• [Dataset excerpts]
╔══
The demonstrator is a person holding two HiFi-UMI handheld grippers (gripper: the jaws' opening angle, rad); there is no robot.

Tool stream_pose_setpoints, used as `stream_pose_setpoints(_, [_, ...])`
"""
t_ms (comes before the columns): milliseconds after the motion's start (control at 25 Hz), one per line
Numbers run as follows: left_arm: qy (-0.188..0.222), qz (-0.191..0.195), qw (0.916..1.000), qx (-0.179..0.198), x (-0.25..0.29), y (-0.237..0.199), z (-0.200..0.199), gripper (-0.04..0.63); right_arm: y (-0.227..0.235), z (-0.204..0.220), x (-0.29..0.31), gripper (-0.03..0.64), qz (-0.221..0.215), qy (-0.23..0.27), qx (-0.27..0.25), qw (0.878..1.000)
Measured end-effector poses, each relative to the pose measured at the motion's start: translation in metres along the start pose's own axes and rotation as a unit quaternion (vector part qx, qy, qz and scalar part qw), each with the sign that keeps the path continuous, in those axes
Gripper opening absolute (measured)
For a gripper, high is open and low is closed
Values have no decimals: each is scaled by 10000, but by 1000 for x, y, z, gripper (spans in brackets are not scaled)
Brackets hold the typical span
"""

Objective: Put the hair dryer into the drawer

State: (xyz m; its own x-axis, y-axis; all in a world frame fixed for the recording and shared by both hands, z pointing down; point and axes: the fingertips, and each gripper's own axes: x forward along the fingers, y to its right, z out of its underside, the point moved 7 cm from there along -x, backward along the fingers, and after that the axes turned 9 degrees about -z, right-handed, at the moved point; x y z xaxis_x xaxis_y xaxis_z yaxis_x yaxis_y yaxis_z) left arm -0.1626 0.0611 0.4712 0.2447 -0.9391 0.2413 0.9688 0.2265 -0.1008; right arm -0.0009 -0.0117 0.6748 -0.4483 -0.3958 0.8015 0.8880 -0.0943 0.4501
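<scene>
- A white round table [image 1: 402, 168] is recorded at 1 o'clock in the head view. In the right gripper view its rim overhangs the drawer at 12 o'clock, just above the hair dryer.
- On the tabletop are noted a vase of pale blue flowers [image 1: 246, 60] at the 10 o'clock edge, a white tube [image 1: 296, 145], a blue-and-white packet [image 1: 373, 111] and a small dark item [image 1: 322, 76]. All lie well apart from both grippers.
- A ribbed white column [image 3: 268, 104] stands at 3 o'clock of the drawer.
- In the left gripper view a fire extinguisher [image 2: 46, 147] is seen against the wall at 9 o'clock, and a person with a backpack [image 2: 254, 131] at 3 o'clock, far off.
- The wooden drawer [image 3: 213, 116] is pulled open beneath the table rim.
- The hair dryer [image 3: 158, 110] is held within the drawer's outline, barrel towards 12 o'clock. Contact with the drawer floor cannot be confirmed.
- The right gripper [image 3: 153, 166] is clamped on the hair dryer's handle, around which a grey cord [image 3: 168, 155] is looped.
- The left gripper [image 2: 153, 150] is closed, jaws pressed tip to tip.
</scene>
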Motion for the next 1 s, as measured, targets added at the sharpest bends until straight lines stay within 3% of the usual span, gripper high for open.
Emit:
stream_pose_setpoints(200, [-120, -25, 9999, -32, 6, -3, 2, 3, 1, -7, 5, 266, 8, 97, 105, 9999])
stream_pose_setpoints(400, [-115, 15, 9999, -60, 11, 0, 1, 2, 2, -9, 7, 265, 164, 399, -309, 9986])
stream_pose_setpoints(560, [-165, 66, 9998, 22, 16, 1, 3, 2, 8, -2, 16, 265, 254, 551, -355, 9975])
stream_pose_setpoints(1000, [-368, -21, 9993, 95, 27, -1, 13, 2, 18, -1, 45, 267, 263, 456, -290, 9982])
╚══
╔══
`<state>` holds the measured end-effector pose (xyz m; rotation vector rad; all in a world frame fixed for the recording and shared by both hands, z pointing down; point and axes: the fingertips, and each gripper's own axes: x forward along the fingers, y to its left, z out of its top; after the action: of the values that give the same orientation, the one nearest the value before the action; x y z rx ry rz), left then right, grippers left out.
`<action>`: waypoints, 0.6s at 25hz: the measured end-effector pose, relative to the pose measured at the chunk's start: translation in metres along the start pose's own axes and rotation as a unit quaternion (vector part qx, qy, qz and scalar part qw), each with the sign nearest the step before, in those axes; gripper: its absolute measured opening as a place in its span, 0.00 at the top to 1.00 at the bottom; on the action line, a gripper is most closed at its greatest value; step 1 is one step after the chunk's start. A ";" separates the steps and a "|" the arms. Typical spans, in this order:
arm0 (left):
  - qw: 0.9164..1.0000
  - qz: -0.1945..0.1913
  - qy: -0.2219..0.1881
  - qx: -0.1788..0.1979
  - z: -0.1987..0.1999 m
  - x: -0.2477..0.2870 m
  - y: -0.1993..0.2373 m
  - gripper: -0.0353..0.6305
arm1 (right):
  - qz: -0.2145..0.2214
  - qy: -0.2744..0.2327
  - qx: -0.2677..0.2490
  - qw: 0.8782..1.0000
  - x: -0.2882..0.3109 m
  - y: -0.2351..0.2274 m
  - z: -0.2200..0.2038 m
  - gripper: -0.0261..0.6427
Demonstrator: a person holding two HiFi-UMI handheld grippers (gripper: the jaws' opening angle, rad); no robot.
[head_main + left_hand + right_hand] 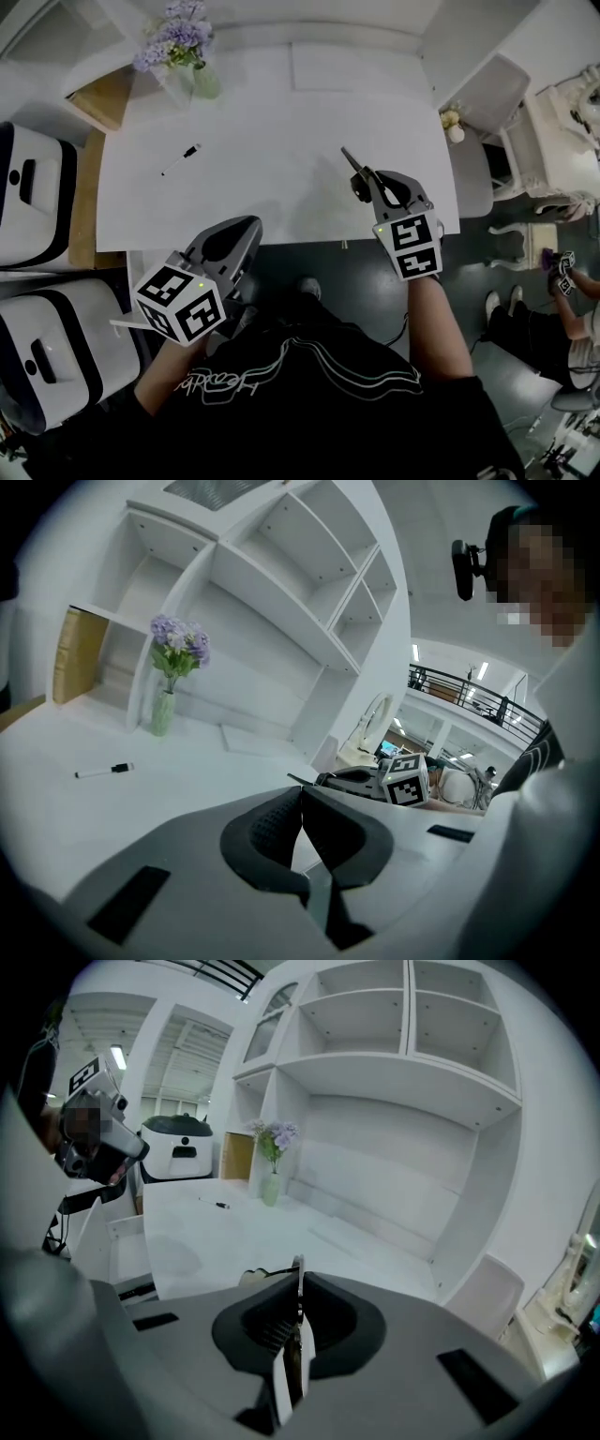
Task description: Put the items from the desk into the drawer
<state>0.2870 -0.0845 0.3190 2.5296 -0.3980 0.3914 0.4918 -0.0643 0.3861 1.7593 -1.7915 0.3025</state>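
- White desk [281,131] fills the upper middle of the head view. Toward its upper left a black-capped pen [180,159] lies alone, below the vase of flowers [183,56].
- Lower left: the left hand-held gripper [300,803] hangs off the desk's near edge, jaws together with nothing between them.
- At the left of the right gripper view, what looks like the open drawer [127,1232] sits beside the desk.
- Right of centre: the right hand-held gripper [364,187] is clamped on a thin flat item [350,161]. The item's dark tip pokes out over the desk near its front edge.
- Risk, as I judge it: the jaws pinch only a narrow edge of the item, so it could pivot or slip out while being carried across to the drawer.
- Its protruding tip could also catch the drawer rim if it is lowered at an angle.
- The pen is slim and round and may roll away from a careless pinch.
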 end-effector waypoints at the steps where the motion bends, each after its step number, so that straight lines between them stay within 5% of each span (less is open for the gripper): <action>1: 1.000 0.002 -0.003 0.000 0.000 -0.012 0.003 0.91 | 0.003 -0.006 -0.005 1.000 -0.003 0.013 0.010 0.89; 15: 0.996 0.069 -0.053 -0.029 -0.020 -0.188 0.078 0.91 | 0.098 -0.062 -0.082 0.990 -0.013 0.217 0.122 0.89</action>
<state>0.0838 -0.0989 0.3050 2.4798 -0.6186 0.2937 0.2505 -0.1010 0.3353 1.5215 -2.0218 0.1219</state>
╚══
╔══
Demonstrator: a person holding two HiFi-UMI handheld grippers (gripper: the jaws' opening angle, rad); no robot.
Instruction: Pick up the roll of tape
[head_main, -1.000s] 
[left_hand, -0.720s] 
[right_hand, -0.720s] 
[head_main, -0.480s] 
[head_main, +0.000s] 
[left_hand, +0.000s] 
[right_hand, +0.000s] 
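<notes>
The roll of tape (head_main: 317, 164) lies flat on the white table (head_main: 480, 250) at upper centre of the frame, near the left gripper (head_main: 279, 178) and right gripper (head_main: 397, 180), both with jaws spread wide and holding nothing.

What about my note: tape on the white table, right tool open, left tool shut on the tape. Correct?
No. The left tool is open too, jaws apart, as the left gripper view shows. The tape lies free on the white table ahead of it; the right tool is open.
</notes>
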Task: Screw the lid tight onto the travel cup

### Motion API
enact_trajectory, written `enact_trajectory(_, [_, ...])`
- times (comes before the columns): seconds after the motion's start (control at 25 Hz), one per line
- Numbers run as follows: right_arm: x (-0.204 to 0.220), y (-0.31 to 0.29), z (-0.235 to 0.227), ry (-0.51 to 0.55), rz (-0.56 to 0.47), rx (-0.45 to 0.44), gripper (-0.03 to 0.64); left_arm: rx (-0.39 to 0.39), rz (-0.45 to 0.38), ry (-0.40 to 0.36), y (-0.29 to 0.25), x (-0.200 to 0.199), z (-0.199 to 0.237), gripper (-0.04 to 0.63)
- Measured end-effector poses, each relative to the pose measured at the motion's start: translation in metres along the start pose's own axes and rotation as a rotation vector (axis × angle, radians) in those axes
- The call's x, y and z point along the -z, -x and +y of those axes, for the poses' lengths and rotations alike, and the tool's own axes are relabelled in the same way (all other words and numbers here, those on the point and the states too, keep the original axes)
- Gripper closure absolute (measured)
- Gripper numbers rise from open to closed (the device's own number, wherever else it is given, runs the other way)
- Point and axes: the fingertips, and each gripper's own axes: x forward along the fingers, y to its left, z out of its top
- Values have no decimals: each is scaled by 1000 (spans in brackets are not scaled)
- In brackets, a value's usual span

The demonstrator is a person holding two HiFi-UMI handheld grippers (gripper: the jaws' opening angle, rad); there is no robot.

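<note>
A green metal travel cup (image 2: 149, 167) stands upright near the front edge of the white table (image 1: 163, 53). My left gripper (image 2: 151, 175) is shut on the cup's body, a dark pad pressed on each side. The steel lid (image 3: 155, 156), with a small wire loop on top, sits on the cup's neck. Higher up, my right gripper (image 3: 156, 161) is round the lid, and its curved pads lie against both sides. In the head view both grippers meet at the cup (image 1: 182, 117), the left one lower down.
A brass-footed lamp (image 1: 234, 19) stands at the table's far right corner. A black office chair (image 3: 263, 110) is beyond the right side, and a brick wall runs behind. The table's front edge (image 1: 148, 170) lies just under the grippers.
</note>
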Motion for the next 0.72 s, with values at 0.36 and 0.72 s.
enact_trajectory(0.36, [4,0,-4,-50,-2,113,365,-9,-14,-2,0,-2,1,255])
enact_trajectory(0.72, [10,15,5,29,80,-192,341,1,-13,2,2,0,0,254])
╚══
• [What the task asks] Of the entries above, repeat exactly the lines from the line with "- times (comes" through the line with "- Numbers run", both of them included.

• [Response to this exercise]
- times (comes before the columns): seconds after the motion's start (control at 25 Hz), one per line
- Numbers run as follows: right_arm: x (-0.204 to 0.220), y (-0.31 to 0.29), z (-0.235 to 0.227), ry (-0.51 to 0.55), rz (-0.56 to 0.47), rx (-0.45 to 0.44), gripper (-0.03 to 0.64); left_arm: rx (-0.39 to 0.39), rz (-0.45 to 0.38), ry (-0.40 to 0.36), y (-0.29 to 0.25), x (-0.200 to 0.199), z (-0.199 to 0.237), gripper (-0.04 to 0.63)

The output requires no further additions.